Anything that makes me function as a non-diabetic person does, without machines or any kind of intervention on my part. (So no more finger pricks, etc.)
I unfortunately don’t think I’m a big enough person to be able to accept this happily. Of course, I would love for future generations to be vaccinated against it…but I want my cure too!
I see it like polio. My dad developed it right before the vaccine came out. I’m glad more people in our country didn’t have to suffer from polio, but I’d have liked if my dad could have been cured…instead he’s had to deal with the repercussions his whole life, and will continue to live with them (he’s developing post-polio syndrome now).
Cure is eating what one desires without being afraid of the blood sugar numbers and free from medicines
To me a cure would mean no more shots (or pumping) my pancres making it’s own insulin. No pills to take to make sure it does (done the pancres transplant lost it and became a diabetic again after all those pills I had to take) freedom to eat ANYTHING without having to count the carbs. More or less like my husband does. (who is not a diabetic)
Me too Duck. I used to have “Robert Smith” hair …only not black in my punkie days.
To me a cure would be that my pancreas and other involved organs of my body would naturally take care of any high carb or sugar food I would eat like they are supposed too. I wouldn’t have to restrict, count my carbs or take a pill when I eat. No more checking of the blood sugar.
I could just eat what I want, when I want and know that everything will be normal two hours later. That is way the body should work.
THAT would be a cure.
Eat a supersized meal at the arches and have your 1 hour BG between 75 and 120.
Cure: Neither the disease, nor any potential complication(s) can harm us in way, shape, or form.
Nothing less is “cure”
I, of course, would love to have both…what I hope is that instead of Diabetes being “fixable” that no child, teenager, adult ever has to even be diagnosed.
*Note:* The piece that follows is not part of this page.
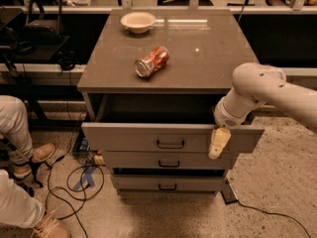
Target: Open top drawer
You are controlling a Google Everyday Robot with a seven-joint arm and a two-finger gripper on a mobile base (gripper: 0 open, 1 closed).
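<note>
The top drawer (148, 137) is the widest grey-beige front of the cabinet, with a small black loop handle (170, 144) at its centre. It stands pulled out from under the cabinet top, and its dark inside (153, 108) shows. My gripper (218, 142) hangs at the right part of the drawer's front, right of the handle, over the top edge of the front panel. The white arm (257, 95) reaches in from the right.
Two narrower drawers (168, 161) (167, 185) sit shut below. On the cabinet top lie a tipped red can (151, 61) and a white bowl (138, 21). A person's legs (17, 133) and floor cables (74, 177) are at the left.
</note>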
That I can have children and KNOW that they will live their lives without the burden we all live with every day…That being said, I will accept all of the above (and below) mentioned "cures"
If they can’t vaccinate but they can “fix” it, GREAT! But until there is a vaccination, or another preventative measure that can keep underprivileged and uninsured people all over the world from getting the disease in the first place…I won’t stop advocating.
Being the way I was when I was 45 without type 1.
Dino-
Love your definition of the cure. I think I will listen to them while I wait for A cure
Pictures of you…
Too true! I a;most gave up my life for the future generations trying to find a “cure” Didnt work so here I am.
A cure would be getting your body on its own to be able to work as it should and process insulin correctly . Then we would be functioning properly. A cure would be great
I actually was thinking the same thing as I read this, Maia. I’m not much of a science person but my gut tells me “prevention” of the condition is more likely than cure. I was wondering how people would feel if that were to occur, meaning an end to type 1 diabetes but that we would be the last ones who had to live out our lives with it! Kind of like people who were killed in the last days before the end of a war. For me, at my age (61) I’m resigned to having diabetes for the rest of my life so I don’t think I’d be bitter if this happened, but glad for the generations to come. Maybe if I were much younger I’d feel differently.
Elimination of autoimmune attack against the beta cells and restoration of beta cell function. Solving the autoimmune component would be paramount, because beta cells could theoretically be transplanted. In addition, her thyroid has been attacked and is no longer functioning. I fear the autoimmune component of this disease.
Dino-
Your response made me laugh! Thank you. ROTFLMAO!!!
Without getting into the scientific malarchy (spell?). A cure for me would be simple:
- NO INSULIN
- NO BLOOD TESTING
Now, how to get there… that’s up to the scientists. For now, I’d even settle for a vacation from the insulin and blood testing… like a week? Ahh… to dream!
To quote Alexander Hamilton:
A cure, for me, is “a thing more ardently to be wished than seriously to be expected.”
I would love to be proven wrong.
Working little pancreas…doing the job and one strong little #@$%^ 'er!! One killer autoimmune system as well. Cure, YES please.
Having a food life like it was before D - no need to think test, modify, restrict, gives shots, etc.